Chelsea acelera la limpieza defensiva: tres salidas inminentes
El proyecto de Xabi Alonso en Chelsea avanza a golpe de bisturí. El técnico español no ha tardado en señalar su primera gran decisión estructural: once jugadores en el escaparate y una defensa que se prepara para un giro radical. El club londinense, hiperactivo en este mercado estival, está a punto de cerrar tres salidas de golpe en la línea de atrás.
Mientras llegan nombres como Morgan Rogers, Maxence Lacroix, Jordan Henderson o Danny Welbeck, la otra puerta de Stamford Bridge echa humo. Chelsea ya ha ingresado más de 100 millones de libras con las ventas de Andrey Santos, Marc Cucurella y Tyrique George, pero la sensación interna es clara: la plantilla sigue siendo demasiado grande y desequilibrada.
Un mercado agresivo… y una lista de sacrificados
El nuevo mando no ha temblado. Según The Athletic, Enzo Fernández, Pedro Neto y Malo Gusto no figuran entre los jugadores considerados “intocables” este verano. De hecho, Neto se ha colado en el radar de Man City, que ya había sido relacionado también con Fernández y Gusto en esta ventana.
La lista de futbolistas disponibles para salir es extensa y contundente: Liam Delap, Nicolas Jackson, Marc Guiu, David Datro Fofana y Emmanuel Emegha están en el mercado. Pero es en el eje de la zaga donde se prepara el terremoto definitivo: Benoit Badiashile, Axel Disasi y Trevoh Chalobah tienen la puerta de salida prácticamente abierta.
Chalobah, destino Serie A; Badiashile y Disasi, con billete casi cerrado
Chalobah apunta a ser el primero en cruzar la línea. Tras semanas de negociaciones, se ha alcanzado un acuerdo con Como, club de la Serie A, para su traspaso. Un movimiento que simboliza el cambio de ciclo: un canterano que había peleado por hacerse hueco en el primer equipo se marcha para dejar espacio a la nueva era.
Pero el verdadero golpe de efecto llega con Badiashile y Disasi. El periodista Nicolo Schira detalla que el central francés ya tiene un principio de acuerdo con Napoli para un contrato hasta 2031: una cesión de una temporada más cuatro años adicionales, con un salario de 2,8 millones por curso. Las conversaciones entre Napoli y Chelsea avanzan para cerrar un préstamo con opción de compra, fórmula que encaja con la necesidad de los italianos de reforzar la defensa sin un desembolso inmediato desorbitado y con el deseo de Chelsea de aligerar masa salarial sin regalar patrimonio.
En paralelo, Disasi también ve despejado su futuro.
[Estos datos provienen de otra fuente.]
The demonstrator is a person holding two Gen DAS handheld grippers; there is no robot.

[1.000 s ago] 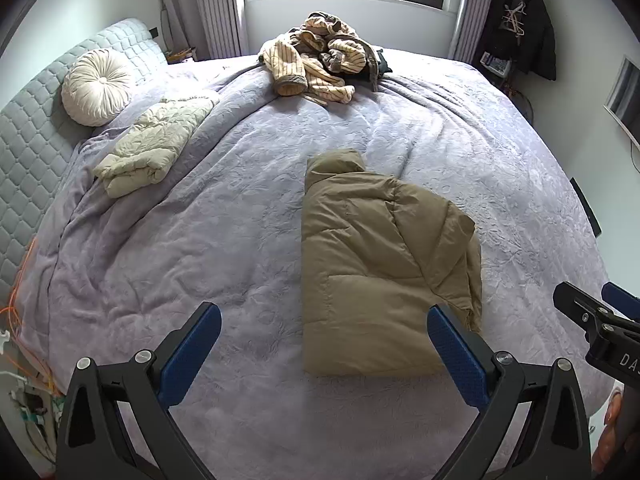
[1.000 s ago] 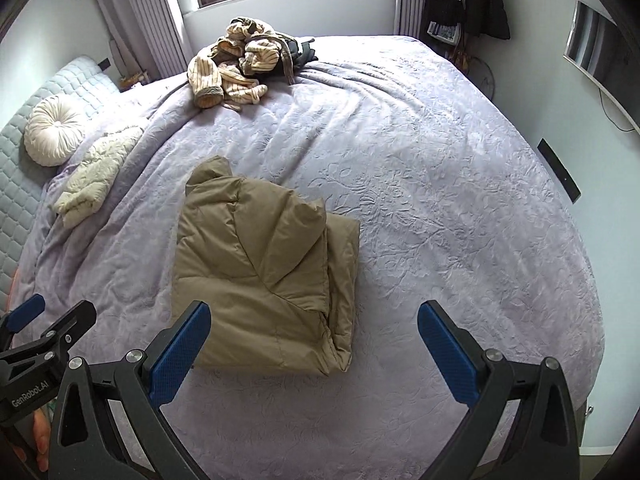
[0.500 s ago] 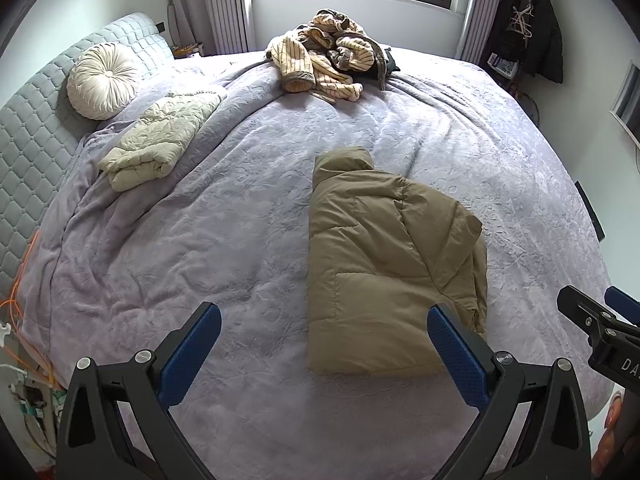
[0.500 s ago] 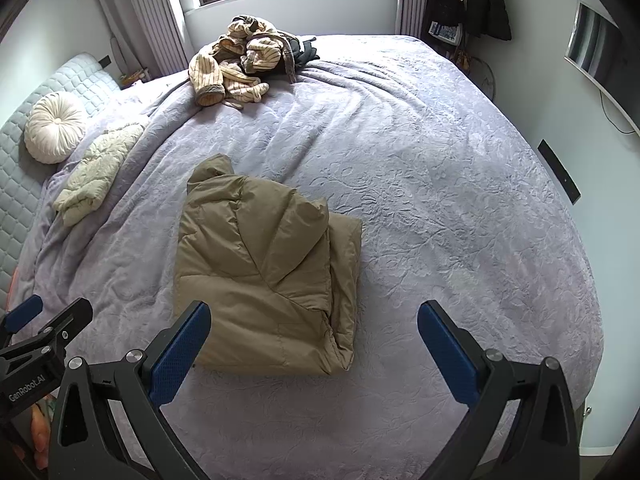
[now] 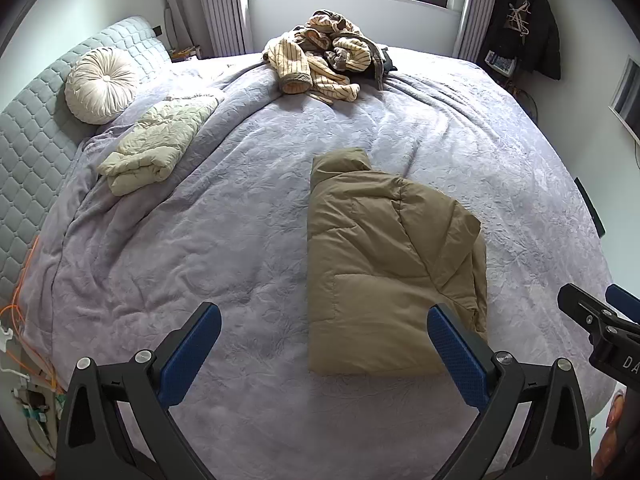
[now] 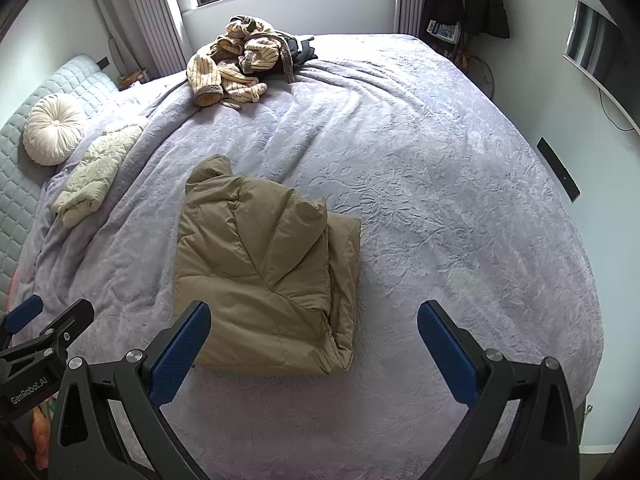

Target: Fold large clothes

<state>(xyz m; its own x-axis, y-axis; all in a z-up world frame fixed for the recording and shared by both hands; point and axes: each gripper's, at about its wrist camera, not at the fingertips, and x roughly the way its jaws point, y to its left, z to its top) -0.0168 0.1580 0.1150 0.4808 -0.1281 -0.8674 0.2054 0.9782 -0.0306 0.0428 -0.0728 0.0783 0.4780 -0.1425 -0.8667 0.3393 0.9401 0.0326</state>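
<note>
On the lavender bed (image 5: 248, 216), the folded tan puffer jacket (image 5: 384, 264) lies mid-mattress, a striped garment heap (image 5: 320, 60) sits near the window, and the left tongs (image 5: 324, 344) and right tongs (image 6: 314, 342) hover spread, empty.

You have one bed (image 5: 248, 232) under a lavender quilt. On it, count three clothing items or heaps: one folded tan puffer jacket (image 5: 384, 264) at frame centre, one folded cream quilted jacket (image 5: 156, 148) at left, one unfolded striped pile (image 5: 324, 56) at top centre. One round cream cushion (image 5: 100, 84), upper left. Two grippers: left gripper (image 5: 324, 344), right gripper (image 6: 316, 344), each with two blue-padded fingers spread wide.
</note>
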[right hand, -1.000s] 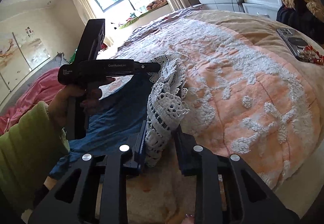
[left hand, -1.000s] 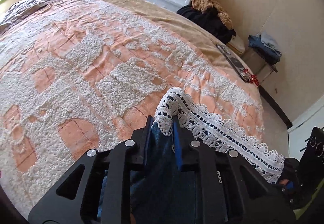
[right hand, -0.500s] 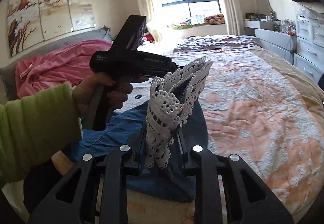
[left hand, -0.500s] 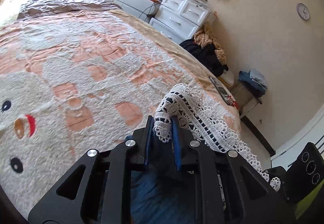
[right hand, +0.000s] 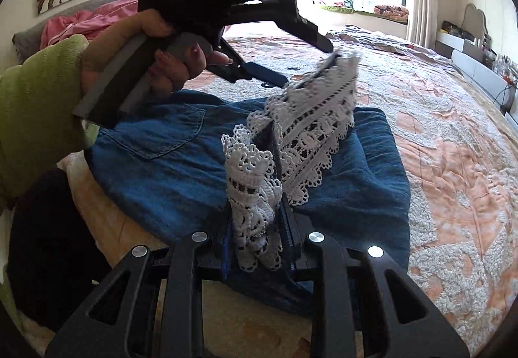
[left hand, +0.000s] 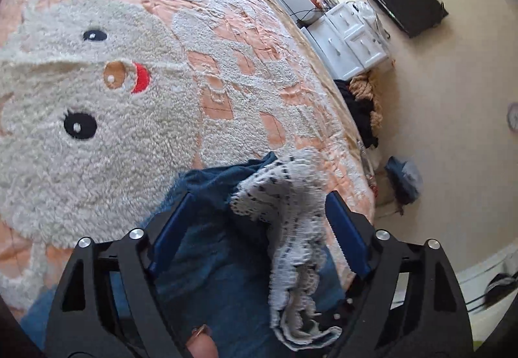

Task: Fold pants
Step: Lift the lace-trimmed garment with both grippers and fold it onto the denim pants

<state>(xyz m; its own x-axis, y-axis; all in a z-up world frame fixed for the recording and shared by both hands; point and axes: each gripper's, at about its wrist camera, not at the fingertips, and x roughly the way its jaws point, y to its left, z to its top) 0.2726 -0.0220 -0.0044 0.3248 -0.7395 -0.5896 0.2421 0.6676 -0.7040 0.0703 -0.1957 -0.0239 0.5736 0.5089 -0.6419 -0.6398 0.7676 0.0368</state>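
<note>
Blue denim pants (right hand: 168,170) with white lace hems (right hand: 310,134) lie folded on the bed. My right gripper (right hand: 255,209) is shut on the near lace hem (right hand: 249,183), just above the denim. My left gripper (left hand: 255,206) is open, its blue pads wide apart; the other lace hem (left hand: 291,196) falls loose between them over the denim (left hand: 210,248). In the right wrist view the left gripper (right hand: 307,57) hovers over the far lace hem, held by a hand in a green sleeve.
The orange and white tufted bedspread (left hand: 97,99) spreads out beyond the pants. A pink blanket (right hand: 84,24) lies at the headboard. White drawers (left hand: 353,40), a clothes pile (left hand: 362,105) and a television (left hand: 401,8) stand past the bed's edge.
Both grippers carried the lace hems up the bed and over the waist end of the pants. My left gripper opened and let go of its hem; the right stays shut.
</note>
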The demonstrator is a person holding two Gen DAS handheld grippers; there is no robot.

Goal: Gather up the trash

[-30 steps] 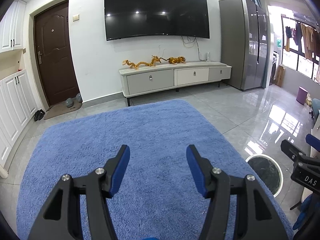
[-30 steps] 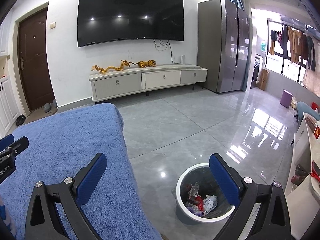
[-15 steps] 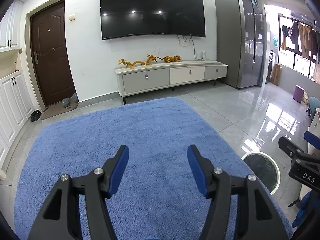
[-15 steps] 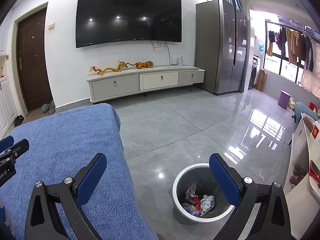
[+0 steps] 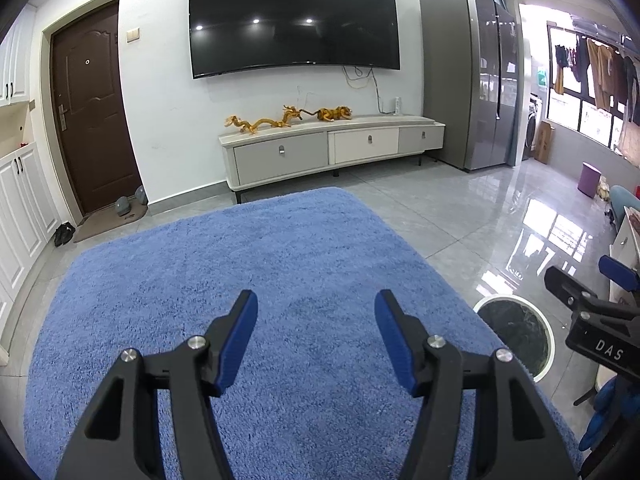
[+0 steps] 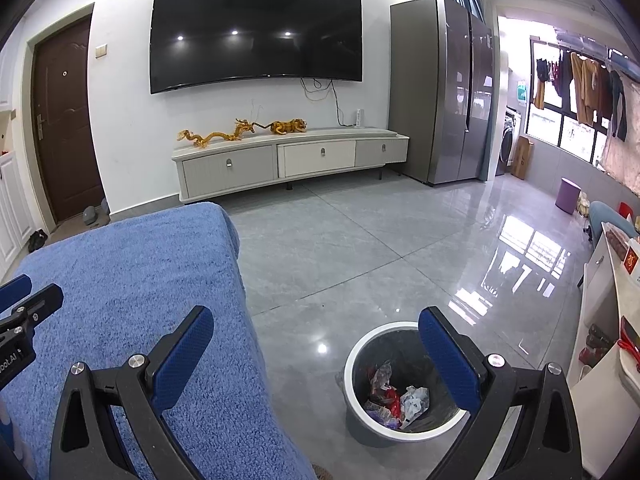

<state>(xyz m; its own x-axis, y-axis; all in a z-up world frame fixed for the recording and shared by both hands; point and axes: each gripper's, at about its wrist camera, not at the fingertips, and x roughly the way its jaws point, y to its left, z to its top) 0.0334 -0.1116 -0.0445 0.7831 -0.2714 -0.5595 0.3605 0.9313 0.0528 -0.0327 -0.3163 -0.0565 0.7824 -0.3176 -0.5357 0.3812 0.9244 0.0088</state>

Tras su cesión en West Ham la temporada pasada, el central buscaba un nuevo destino con minutos y protagonismo. Crystal Palace se ha movido rápido y, según Schira, está muy cerca de asegurarse sus servicios en un acuerdo de cesión con opción de compra, que podría convertirse en obligación si se cumplen determinadas condiciones. Un tipo de operación que refleja bien el momento del mercado: clubes que miden cada libra, y un Chelsea dispuesto a flexibilizar fórmulas para dar salida a sus activos.
Tres centrales camino de la puerta en cuestión de semanas. No es un simple ajuste; es una reconfiguración profunda de la estructura defensiva.
Un vestuario en ebullición y el caso Mudryk
En medio de este baile de entradas y salidas, Xabi Alonso también debe gestionar uno de los regresos más delicados del vestuario: Mykhaylo Mudryk. El ucraniano volvió a los terrenos de juego esta semana, tras cumplir una sanción por dopaje, en la derrota ante Juventus.
Alonso explicó después del encuentro que había planeado darle 10-15 minutos y que el momento fue “emocional para todos en el club” al verlo de nuevo sobre el césped. Mudryk, “entusiasmado” por volver tras un periodo tan largo fuera, representa otra clase de reto para el técnico: recuperar futbolística y anímicamente a un jugador que llegó como apuesta de futuro y que ahora necesita reconstruir su carrera en un entorno sometido a una profunda remodelación.
Mientras se cierran las cesiones, se negocian opciones de compra y se testea el mercado por nombres importantes de la plantilla, el mensaje de fondo es inequívoco: Chelsea ha decidido acelerar la transición. La pregunta ya no es quién se va, sino cuántos más saldrán antes de que Alonso considere que el vestuario, por fin, tiene la medida exacta para competir a su manera.